JAKARTA - Pemerintah saat ini sedang membahas Rancangan Undang-undang (RUU) Omnibus Law Cipta Kerja. Pembahasan klaster ketenagakerjaan masih terus dibahas pemerintah dan Badan Legislasi Dewan Perwakilan Rakyat (Baleg DPR).
Pemerintah mengajukan tujuh substansi pokok perubahan dalam UU Nomor 13 Tahun 2003 tentang Ketenagakerjaan di RUU Cipta Kerja. Ketujuh substansi tersebut di antaranya adalah waktu kerja, rencana penggunaan tenaga kerja asing (RPTKA), pekerja kontrak atau perjanjian kerja waktu tertentu (PKWT), alih daya atau outsourcing, upah minimum, pesangon PHK, dan program jaminan kehilangan pekerjaan.
Baca Juga: RUU Cipta Kerja Disahkan, Ini Daftar Stimulus Pembiayaan hingga Kemitraan bagi UMKM
Menanggapi itu, Ketua Umum Serikat Pekerja Federasi Serikat Pekerja Rokok Tembakau Makanan Minuman Sudarto mengatakan, pihaknya telah berkirim surat kepada Presiden Jokowi, DPR dan kementerian terkait bahwa RUU Omnibus Law meresahkan pekerja.
“Kami mempunyai tiga keinginan agar tidak diabaikan pemerintah dalam RUU tersebut. Pertama yakni meminta semua hak dan perlindungan tenaga kerja tetap terjaga sebagaimana mestinya,” paparnya, dalam keterangan tertulis, Kamis (1/10/2020).
Baca Juga: RUU Cipta Kerja Segera Disahkan, Andreas Eddy: Stimulus Dongkrak UMKM
Keinginan Kedua, industri sebagai sawah ladang pekerja diperhatikan dan diberikan kesempatan untuk tumbuh dan berkembang agar bisa mensejahterakan pekerjanya dan memperluas lapangan kerja.

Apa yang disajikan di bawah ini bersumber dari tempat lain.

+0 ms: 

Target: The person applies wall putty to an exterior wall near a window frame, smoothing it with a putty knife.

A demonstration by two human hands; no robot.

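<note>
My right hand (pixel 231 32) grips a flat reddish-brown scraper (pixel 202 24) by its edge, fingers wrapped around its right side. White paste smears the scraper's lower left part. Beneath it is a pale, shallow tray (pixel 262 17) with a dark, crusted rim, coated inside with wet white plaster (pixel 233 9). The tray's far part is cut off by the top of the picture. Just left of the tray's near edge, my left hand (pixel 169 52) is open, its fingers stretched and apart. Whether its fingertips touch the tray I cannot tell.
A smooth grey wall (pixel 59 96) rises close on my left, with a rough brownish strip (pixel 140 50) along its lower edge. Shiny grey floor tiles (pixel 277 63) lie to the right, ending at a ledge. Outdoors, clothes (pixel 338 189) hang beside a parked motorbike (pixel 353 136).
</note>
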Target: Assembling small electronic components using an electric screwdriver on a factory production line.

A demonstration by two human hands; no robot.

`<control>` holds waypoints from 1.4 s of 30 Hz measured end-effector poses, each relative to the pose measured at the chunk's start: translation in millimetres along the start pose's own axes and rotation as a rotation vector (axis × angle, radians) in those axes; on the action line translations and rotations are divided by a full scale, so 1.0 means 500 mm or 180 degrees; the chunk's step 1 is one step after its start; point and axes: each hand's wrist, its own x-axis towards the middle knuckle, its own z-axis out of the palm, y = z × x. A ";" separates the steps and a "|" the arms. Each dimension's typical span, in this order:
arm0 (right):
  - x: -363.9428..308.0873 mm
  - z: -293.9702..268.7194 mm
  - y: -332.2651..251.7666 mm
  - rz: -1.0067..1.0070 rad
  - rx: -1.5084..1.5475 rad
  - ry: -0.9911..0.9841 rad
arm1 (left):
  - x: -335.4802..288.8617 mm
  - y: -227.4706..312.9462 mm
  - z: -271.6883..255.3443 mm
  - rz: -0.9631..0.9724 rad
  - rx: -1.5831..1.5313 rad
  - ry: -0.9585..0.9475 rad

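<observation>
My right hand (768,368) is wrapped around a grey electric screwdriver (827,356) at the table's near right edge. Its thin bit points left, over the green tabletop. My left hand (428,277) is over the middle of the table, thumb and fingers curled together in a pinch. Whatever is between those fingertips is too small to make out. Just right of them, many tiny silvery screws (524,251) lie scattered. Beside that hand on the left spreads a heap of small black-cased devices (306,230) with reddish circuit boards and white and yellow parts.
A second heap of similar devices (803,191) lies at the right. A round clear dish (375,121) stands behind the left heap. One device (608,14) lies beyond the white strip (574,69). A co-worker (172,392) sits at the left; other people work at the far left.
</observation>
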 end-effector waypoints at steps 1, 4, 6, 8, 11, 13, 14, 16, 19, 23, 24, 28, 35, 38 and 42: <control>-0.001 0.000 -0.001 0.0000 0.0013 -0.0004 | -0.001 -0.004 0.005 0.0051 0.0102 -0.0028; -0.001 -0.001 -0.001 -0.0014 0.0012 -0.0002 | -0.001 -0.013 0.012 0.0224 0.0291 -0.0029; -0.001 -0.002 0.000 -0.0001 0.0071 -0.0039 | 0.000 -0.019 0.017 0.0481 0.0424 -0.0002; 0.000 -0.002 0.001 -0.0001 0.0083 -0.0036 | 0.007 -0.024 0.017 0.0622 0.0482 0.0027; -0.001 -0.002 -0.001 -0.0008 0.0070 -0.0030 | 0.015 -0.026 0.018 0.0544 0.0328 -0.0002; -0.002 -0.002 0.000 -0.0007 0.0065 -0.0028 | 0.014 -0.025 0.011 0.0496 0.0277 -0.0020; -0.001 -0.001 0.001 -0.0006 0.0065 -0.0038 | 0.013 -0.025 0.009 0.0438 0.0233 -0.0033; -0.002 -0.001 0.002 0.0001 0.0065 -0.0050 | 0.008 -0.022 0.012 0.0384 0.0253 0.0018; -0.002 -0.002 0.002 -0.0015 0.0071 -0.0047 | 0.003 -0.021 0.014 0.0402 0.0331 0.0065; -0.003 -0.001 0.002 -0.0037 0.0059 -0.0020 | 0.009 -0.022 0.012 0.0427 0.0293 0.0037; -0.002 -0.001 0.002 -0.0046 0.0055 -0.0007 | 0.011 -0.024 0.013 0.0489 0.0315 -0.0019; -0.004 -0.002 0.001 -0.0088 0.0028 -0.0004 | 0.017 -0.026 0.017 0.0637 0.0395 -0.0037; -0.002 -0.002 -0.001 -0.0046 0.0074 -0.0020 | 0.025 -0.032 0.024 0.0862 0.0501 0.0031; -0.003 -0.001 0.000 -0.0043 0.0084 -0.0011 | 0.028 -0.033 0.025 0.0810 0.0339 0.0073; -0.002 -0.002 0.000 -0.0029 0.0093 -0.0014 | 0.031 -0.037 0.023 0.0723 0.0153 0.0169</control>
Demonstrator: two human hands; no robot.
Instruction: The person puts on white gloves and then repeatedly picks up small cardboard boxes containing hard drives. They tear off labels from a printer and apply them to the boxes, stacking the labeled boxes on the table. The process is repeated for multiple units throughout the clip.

Ketiga, peran serikat pekerja sebagai wakil pekerja hendaknya diberikan porsi dalam pengambilan keputusan kebijakan ketenagakerjaan maupun regulasi yang menyangkut ketenagakerjaan.
"Selama omnibus law tidak menggangu usulan tersebut, kami mendukung tapi kalau mengganggu, kami pasti menyatakan menolak," ujar Sudarto.

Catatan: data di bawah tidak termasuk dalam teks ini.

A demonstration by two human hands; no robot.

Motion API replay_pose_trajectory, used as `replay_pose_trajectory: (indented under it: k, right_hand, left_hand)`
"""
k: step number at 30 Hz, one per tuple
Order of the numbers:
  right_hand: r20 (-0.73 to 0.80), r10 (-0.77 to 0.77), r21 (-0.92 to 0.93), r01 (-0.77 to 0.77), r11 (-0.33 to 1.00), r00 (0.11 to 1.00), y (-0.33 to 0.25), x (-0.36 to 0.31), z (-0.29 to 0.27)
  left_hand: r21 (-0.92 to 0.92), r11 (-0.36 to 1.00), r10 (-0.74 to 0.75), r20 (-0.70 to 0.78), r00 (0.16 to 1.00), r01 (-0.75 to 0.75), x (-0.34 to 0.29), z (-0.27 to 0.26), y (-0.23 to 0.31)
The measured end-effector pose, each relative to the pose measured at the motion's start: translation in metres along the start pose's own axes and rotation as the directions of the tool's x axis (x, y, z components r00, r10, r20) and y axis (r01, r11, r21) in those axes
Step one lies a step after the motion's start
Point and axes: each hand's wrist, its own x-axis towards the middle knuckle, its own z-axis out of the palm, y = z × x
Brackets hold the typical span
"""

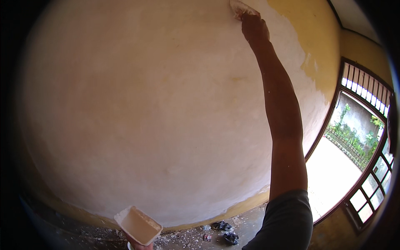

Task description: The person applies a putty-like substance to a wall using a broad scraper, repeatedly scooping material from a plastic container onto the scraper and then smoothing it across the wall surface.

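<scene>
My right arm is stretched up along the wall (158, 108), which is covered with pale filler. High on the wall, my right hand (255, 28) is closed round a filling knife (241, 7), its pale, smeared blade against the surface. The knife's handle is hidden in the fist. Low down, my left hand (143, 246) grips a rectangular tub (141, 227) from below. The tub is tilted, with pale filler coating its inside and rim. Most of my left hand is out of the picture.
Bare yellow paint (310, 31) shows at the wall's upper right. White crumbs and black plastic bags (230, 238) lie on the dark floor (204, 239) below. At the right an open doorway (333, 166) leads to a bright yard, beside a paned window (371, 191).
</scene>
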Motion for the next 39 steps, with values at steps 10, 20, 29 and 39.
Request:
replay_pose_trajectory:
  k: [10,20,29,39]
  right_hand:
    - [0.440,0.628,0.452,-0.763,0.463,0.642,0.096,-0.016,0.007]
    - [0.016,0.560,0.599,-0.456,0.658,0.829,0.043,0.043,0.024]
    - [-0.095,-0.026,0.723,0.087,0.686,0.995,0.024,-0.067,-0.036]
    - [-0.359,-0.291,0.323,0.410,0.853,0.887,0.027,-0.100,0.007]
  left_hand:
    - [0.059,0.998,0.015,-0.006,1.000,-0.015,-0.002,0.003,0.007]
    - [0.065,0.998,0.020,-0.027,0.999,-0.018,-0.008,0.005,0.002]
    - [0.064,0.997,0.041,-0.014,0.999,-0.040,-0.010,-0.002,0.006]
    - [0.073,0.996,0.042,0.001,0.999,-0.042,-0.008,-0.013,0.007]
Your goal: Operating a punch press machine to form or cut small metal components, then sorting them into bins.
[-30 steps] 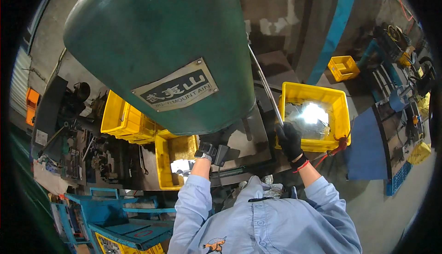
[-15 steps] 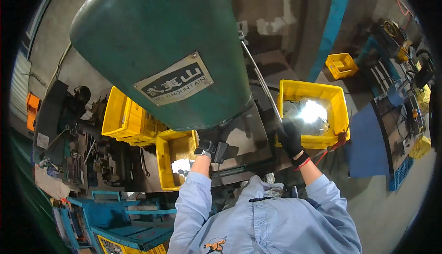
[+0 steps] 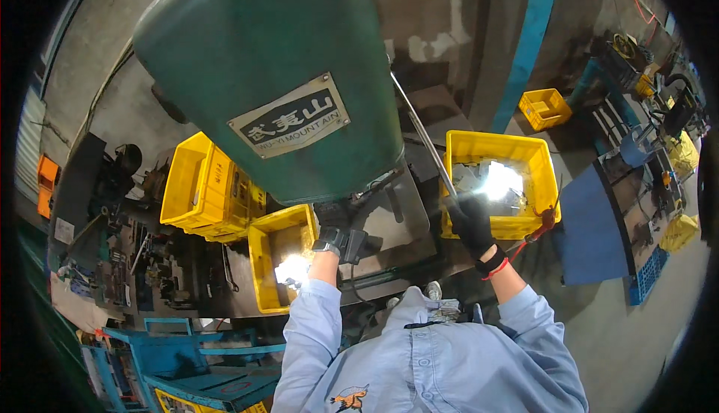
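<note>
A large green machine head (image 3: 277, 61) with a metal nameplate fills the upper middle of the view. On its right side a long metal lever (image 3: 425, 134) slopes down toward me, and my right hand (image 3: 470, 222), in a black glove, is closed round its lower end. My left hand (image 3: 334, 215), also gloved in black, reaches in below the machine head, over the worktable (image 3: 401, 226). The head and dark shadow hide its fingers, so whatever they touch cannot be made out. A dark wrist device (image 3: 331, 242) sits on my left wrist.
Beside my right hand stands a yellow bin (image 3: 503, 143) holding flat shiny metal pieces. Another yellow bin (image 3: 258, 263) with bright pieces lies left of my left hand, near stacked yellow crates (image 3: 210, 181). A blue metal frame (image 3: 172, 349) is at lower left, a blue panel (image 3: 595, 229) at right.
The whole view has shifted slightly, so the machine head and bins appear a little displaced. My right hand stays on the lever, and my left hand stays under the machine head.
</note>
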Demonstrator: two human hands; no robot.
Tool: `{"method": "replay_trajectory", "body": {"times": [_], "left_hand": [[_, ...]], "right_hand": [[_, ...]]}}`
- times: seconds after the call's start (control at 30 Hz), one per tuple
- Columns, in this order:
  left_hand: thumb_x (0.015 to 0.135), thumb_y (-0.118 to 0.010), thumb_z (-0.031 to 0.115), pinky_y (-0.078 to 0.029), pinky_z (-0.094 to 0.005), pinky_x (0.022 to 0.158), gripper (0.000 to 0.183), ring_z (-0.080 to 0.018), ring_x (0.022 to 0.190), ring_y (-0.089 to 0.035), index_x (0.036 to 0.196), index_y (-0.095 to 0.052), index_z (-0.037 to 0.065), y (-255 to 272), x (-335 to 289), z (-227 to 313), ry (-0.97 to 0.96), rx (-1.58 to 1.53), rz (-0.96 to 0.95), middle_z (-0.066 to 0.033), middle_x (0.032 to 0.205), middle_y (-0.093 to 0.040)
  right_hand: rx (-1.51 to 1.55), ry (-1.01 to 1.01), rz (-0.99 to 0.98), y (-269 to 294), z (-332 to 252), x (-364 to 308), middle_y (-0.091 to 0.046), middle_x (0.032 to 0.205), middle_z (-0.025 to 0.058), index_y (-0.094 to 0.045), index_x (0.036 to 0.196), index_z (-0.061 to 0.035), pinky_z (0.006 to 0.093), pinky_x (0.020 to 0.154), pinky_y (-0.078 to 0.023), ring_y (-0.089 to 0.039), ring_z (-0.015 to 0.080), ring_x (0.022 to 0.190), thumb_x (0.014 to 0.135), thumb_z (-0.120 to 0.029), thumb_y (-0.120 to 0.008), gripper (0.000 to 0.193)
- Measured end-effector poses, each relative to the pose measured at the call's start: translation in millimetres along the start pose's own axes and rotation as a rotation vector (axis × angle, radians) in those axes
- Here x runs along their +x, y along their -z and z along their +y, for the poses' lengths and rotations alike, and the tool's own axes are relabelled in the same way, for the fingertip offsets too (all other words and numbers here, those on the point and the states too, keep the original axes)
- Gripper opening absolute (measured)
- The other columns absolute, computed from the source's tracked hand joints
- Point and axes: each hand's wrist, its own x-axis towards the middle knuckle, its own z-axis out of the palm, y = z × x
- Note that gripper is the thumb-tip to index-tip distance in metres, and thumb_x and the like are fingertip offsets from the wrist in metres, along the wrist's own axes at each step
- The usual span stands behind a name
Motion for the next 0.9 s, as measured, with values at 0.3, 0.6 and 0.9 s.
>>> {"method": "replay_trajectory", "body": {"times": [0.3,0.6,0.9], "left_hand": [[0.090,-0.072,0.071,-0.049,-0.0525,0.109,0.077,-0.0419,0.126,-0.065,0.139,-0.068,0.011,6,-4,-3,0.119,0.021,-0.287,-0.0202,0.134,-0.071],[0.091,-0.068,0.079,-0.052,-0.0513,0.108,0.080,-0.0396,0.125,-0.069,0.136,-0.076,0.013,8,6,10,0.148,-0.031,-0.297,-0.0165,0.135,-0.076],[0.083,-0.076,0.081,-0.054,-0.0465,0.106,0.087,-0.0376,0.125,-0.070,0.135,-0.075,0.012,28,6,20,0.134,-0.128,-0.312,-0.0169,0.135,-0.076]], "right_hand": [[0.001,0.121,-0.038,6,-16,-16,-0.071,0.112,-0.0007,-0.072,0.128,-0.0076,0.0275,0.077,-0.052,-0.063,0.0074,0.098,0.106,0.001,-0.068,0.024],[-0.057,0.173,0.001,10,-57,-39,-0.071,0.098,-0.0002,-0.071,0.121,-0.0041,0.0303,0.067,-0.050,-0.060,0.0076,0.084,0.107,-0.006,-0.071,0.015],[-0.146,0.170,0.034,17,-125,-71,-0.069,0.083,0.0102,-0.073,0.108,0.0008,0.0338,0.069,-0.048,-0.059,0.0119,0.077,0.110,-0.021,-0.072,0.022]]}}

Sementara itu, Presiden Konfederasi Serikat Pekerja Nasional (KSPN) Ristadi meminta kepada seluruh buruh untuk tetap tenang dalam menunggu pengesahan RUU Ciptaker. Dia mengaku telah menyuarakan kritisi soal substansi RUU Cipta Kerja klaster ketenagakerjaan.